** TASK TO COMPLETE **
Output the listing exactly, leaving nothing out.
---- INPUT RECORDS
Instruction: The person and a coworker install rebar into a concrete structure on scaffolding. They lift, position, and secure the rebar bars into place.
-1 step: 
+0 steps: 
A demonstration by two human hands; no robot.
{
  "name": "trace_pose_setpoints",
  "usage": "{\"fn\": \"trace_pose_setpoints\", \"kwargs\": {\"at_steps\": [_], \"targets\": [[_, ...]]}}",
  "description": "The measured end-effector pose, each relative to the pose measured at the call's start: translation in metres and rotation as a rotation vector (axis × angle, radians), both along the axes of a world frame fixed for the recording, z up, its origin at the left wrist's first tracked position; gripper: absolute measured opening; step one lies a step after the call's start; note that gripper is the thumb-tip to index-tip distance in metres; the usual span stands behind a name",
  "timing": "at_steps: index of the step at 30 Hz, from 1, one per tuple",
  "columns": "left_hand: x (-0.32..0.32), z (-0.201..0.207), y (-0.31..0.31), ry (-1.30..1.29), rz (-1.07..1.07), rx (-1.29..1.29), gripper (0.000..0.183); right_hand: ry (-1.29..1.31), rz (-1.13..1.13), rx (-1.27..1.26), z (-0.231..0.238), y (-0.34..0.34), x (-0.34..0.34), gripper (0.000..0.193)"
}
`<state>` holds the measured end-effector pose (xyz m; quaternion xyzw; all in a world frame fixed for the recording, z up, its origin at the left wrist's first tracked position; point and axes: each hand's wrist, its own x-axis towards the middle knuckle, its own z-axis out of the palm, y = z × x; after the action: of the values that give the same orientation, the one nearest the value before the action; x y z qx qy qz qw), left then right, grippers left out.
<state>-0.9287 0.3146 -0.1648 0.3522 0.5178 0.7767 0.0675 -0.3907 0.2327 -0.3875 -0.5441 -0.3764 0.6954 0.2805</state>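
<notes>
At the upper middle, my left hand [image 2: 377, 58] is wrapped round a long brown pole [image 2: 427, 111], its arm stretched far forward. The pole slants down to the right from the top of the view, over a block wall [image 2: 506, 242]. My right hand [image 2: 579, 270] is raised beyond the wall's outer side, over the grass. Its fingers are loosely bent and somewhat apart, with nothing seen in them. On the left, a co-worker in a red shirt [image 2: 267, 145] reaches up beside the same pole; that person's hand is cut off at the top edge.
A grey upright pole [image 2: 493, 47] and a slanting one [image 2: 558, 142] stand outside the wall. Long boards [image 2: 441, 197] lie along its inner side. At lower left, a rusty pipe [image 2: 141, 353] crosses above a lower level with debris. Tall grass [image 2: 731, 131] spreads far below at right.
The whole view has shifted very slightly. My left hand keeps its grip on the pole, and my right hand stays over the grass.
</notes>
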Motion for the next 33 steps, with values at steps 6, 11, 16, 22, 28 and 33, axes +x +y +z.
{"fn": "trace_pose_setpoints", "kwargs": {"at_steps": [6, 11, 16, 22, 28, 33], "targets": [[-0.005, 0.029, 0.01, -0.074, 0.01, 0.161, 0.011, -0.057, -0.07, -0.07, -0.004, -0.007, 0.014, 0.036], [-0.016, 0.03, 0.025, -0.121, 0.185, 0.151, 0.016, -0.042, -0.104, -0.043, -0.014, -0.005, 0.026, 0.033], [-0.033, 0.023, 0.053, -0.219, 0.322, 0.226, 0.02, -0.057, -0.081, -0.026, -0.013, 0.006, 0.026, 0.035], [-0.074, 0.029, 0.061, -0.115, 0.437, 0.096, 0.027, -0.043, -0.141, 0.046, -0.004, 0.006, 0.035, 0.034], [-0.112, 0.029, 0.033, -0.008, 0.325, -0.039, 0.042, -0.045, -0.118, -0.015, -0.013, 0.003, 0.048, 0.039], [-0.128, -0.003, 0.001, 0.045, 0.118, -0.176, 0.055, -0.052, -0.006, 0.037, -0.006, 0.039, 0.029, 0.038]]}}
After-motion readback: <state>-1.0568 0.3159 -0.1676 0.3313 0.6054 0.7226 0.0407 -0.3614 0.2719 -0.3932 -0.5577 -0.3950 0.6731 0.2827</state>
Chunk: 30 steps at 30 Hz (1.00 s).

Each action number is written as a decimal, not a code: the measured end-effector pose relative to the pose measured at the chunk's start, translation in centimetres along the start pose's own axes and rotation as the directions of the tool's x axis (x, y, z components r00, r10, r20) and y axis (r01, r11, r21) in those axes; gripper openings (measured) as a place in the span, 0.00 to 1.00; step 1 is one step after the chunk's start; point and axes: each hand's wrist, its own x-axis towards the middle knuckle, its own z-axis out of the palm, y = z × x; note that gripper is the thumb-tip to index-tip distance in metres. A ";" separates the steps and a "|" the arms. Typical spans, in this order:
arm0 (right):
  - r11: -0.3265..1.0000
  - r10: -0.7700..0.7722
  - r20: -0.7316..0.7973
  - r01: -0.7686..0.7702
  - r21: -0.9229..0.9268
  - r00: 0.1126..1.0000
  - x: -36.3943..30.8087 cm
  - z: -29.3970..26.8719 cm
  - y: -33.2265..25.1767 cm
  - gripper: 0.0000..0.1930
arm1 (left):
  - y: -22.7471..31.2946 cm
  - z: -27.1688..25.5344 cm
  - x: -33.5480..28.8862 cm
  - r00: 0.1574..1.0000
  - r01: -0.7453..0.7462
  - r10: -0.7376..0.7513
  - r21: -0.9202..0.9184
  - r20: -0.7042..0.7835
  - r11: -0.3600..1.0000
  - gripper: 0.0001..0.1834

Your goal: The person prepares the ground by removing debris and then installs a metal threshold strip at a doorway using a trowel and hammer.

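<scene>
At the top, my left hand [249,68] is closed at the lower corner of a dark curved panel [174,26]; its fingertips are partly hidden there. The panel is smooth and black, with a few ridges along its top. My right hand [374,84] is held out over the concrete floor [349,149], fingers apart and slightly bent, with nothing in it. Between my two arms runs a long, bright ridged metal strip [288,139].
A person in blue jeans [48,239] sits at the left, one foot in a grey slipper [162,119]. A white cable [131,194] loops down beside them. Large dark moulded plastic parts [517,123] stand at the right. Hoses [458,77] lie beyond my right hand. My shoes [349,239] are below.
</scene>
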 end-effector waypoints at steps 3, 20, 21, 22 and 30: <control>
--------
** TASK OUTPUT **
Instruction: The person and a coworker install rebar into a concrete structure on scaffolding. They lift, position, and secure the rebar bars into place.
-1 step: 
+0 steps: 
A demonstration by two human hands; no robot.
{
  "name": "trace_pose_setpoints",
  "usage": "{\"fn\": \"trace_pose_setpoints\", \"kwargs\": {\"at_steps\": [_], \"targets\": [[_, ...]]}}",
  "description": "The measured end-effector pose, each relative to the pose measured at the call's start: translation in metres and rotation as a rotation vector (axis × angle, radians), both along the axes of a world frame fixed for the recording, z up, its origin at the left wrist's first tracked position; gripper: absolute measured opening; step one lies a step after the call's start; note that gripper is the thumb-tip to index-tip distance in metres; the usual span stands behind a name",
  "timing": "at_steps: index of the step at 30 Hz, from 1, one per tuple",
  "columns": "left_hand: x (-0.32..0.32), z (-0.201..0.207), y (-0.31..0.31), ry (-1.30..1.29), rz (-1.07..1.07), rx (-1.29..1.29), gripper (0.000..0.183); right_hand: ry (-1.29..1.31), rz (-1.13..1.13), rx (-1.27..1.26), z (-0.231..0.238), y (-0.34..0.34), x (-0.34..0.34), gripper (0.000..0.193)"
}
`<state>` holds the measured end-effector pose (xyz m; quaternion xyzw; all in a world frame fixed for the recording, z up, its origin at the left wrist's first tracked position; point and axes: each hand's wrist, its own x-axis towards the middle knuckle, its own z-axis out of the palm, y = z × x; after the action: of the values that give the same orientation, the one nearest the value before the action; x y z qx qy qz qw), left then right, grippers left out.
<state>-0.9287 0.3146 -0.1648 0.3522 0.5178 0.7767 0.0675 -0.3907 0.2327 -0.3875 -0.5441 -0.3764 0.6954 0.2805</state>
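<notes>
At the upper middle, my left hand [image 2: 377, 58] is wrapped round a long brown pole [image 2: 427, 111], its arm stretched far forward. The pole slants down to the right from the top of the view, over a block wall [image 2: 506, 242]. My right hand [image 2: 579, 270] is raised beyond the wall's outer side, over the grass. Its fingers are loosely bent and somewhat apart, with nothing seen in them. On the left, a co-worker in a red shirt [image 2: 267, 145] reaches up beside the same pole; that person's hand is cut off at the top edge.
A grey upright pole [image 2: 493, 47] and a slanting one [image 2: 558, 142] stand outside the wall. Long boards [image 2: 441, 197] lie along its inner side. At lower left, a rusty pipe [image 2: 141, 353] crosses above a lower level with debris. Tall grass [image 2: 731, 131] spreads far below at right.
The whole view has shifted very slightly. My left hand keeps its grip on the pole, and my right hand stays over the grass.
</notes>
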Motion for the next 33 steps, with values at steps 6, 11, 16, 22, 28 and 33, axes +x +y +z.
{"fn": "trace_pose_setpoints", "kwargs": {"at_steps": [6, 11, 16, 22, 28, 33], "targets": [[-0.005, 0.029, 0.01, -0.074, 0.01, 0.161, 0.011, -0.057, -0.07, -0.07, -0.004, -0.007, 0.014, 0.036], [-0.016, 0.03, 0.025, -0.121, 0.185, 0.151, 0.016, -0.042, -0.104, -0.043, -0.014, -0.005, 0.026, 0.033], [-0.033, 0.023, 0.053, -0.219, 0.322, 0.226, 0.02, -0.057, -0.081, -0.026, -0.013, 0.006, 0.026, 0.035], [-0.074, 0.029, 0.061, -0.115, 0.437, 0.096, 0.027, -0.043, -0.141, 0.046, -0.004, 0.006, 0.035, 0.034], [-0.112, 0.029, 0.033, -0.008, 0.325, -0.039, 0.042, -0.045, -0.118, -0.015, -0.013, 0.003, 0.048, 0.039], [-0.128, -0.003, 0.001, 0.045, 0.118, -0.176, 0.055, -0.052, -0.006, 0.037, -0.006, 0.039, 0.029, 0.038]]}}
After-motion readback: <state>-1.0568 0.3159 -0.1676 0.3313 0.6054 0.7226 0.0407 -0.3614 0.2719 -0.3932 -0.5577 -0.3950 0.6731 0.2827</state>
Chunk: 30 steps at 30 Hz (1.00 s).

Each action number is written as a decimal, not a code: the measured end-effector pose relative to the pose measured at the chunk's start, translation in centimetres along the start pose's own axes and rotation as the directions of the tool's x axis (x, y, z components r00, r10, r20) and y axis (r01, r11, r21) in those axes; gripper openings (measured) as a place in the span, 0.00 to 1.00; step 1 is one step after the chunk's start; point and axes: each hand's wrist, its own x-axis towards the middle knuckle, its own z-axis out of the palm, y = z × x; note that gripper is the thumb-tip to index-tip distance in metres. A ";" separates the steps and a "|" the arms. Typical spans, in this order:
arm0 (right):
  - r11: -0.3265..1.0000
  - r10: -0.7700..0.7722
  - r20: -0.7316..0.7973
  - r01: -0.7686..0.7702
  - r21: -0.9229..0.9268
  - r00: 0.1126..1.0000
  - x: -36.3943..30.8087 cm
  - z: -29.3970..26.8719 cm
  - y: -33.2265..25.1767 cm
  - gripper: 0.0000..0.1930
arm1 (left):
  - y: -22.7471..31.2946 cm
  - z: -27.1688..25.5344 cm
  - x: -33.5480..28.8862 cm
  - r00: 0.1574..1.0000
  - r01: -0.7453..0.7462
  - r10: -0.7376..0.7513
  - r21: -0.9202..0.9184
  - r20: -0.7042..0.7835
  - r11: -0.3600..1.0000
  - gripper: 0.0001..0.1834

Your goal: The person prepares the ground by removing debris and then installs a metal threshold strip at a doorway using a trowel and hammer.

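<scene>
At the top, my left hand [249,68] is closed at the lower corner of a dark curved panel [174,26]; its fingertips are partly hidden there. The panel is smooth and black, with a few ridges along its top. My right hand [374,84] is held out over the concrete floor [349,149], fingers apart and slightly bent, with nothing in it. Between my two arms runs a long, bright ridged metal strip [288,139].
A person in blue jeans [48,239] sits at the left, one foot in a grey slipper [162,119]. A white cable [131,194] loops down beside them. Large dark moulded plastic parts [517,123] stand at the right. Hoses [458,77] lie beyond my right hand. My shoes [349,239] are below.
</scene>
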 end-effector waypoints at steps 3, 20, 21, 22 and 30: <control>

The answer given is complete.